» **Description of the task**
The full listing is to be returned exactly as given, but without pictures.

┏━━

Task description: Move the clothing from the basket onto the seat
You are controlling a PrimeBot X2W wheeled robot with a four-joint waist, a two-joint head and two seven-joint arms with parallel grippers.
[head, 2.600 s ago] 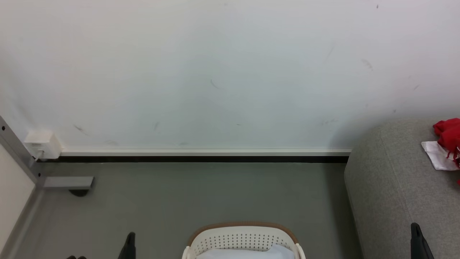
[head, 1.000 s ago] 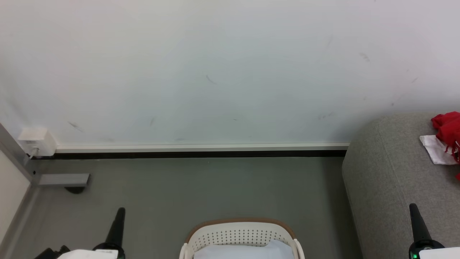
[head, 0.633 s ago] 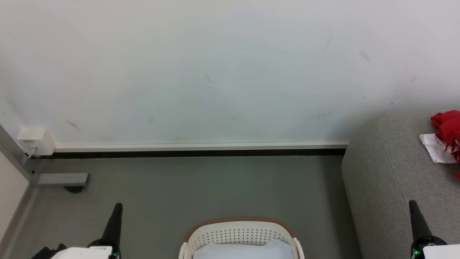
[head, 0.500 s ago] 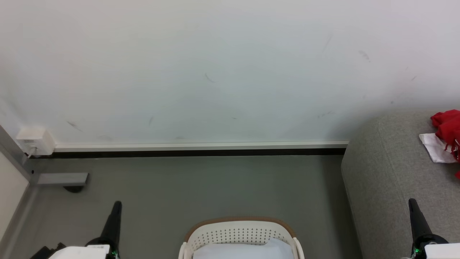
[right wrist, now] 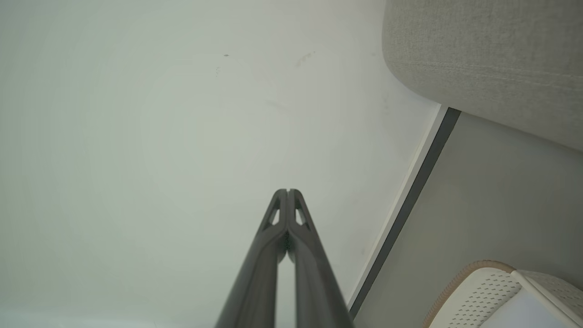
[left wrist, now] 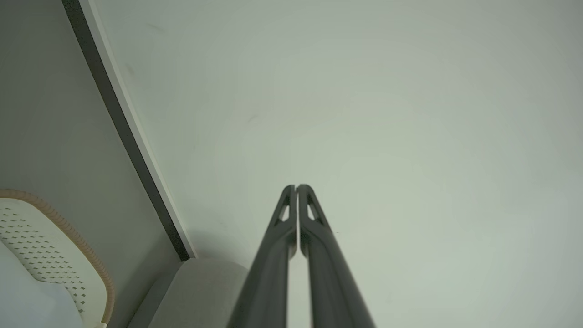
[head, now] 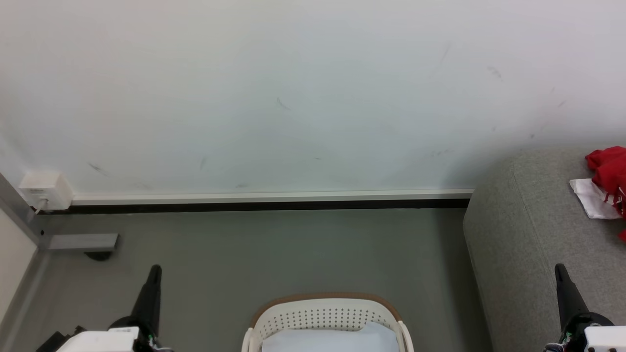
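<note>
Head view: the basket [head: 325,317] is cut off by the bottom edge, and a pale bluish-white lump [head: 332,341] is seen lying inside it, though what it is can't be told. Red clothing [head: 608,168] is found on the seat [head: 528,234], touched by a white piece [head: 589,198] and chopped by the right edge. The left claw [head: 155,269] and right claw [head: 559,267] are both pressed together

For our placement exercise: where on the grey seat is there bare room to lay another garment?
Free: on the seat, the top from its rounded corner across to the clothing, and the stretch nearer the robot below the white cloth. Crowded: the head view's right edge, where the clothing lies.
</note>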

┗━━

» **Response**
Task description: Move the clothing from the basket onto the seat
You are controlling a PrimeBot X2W wheeled robot with a four-joint waist, a two-joint head and two seven-joint arms with parallel grippers.
[head, 2.600 s ago] 
[head, 1.000 s ago] 
[head, 0.633 s ago] 
[head, 0.500 s ago] 
[right wrist, now] 
[left wrist, now] 
[head, now] 
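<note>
Head view: the basket [head: 325,317] is cut off by the bottom edge, and a pale bluish-white lump [head: 332,341] is seen lying inside it, though what it is can't be told. Red clothing [head: 608,168] is found on the seat [head: 528,234], touched by a white piece [head: 589,198] and chopped by the right edge. The left claw [head: 155,269] and right claw [head: 559,267] are both pressed together

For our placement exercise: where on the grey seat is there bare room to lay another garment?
Free: on the seat, the top from its rounded corner across to the clothing, and the stretch nearer the robot below the white cloth. Crowded: the head view's right edge, where the clothing lies.
</note>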

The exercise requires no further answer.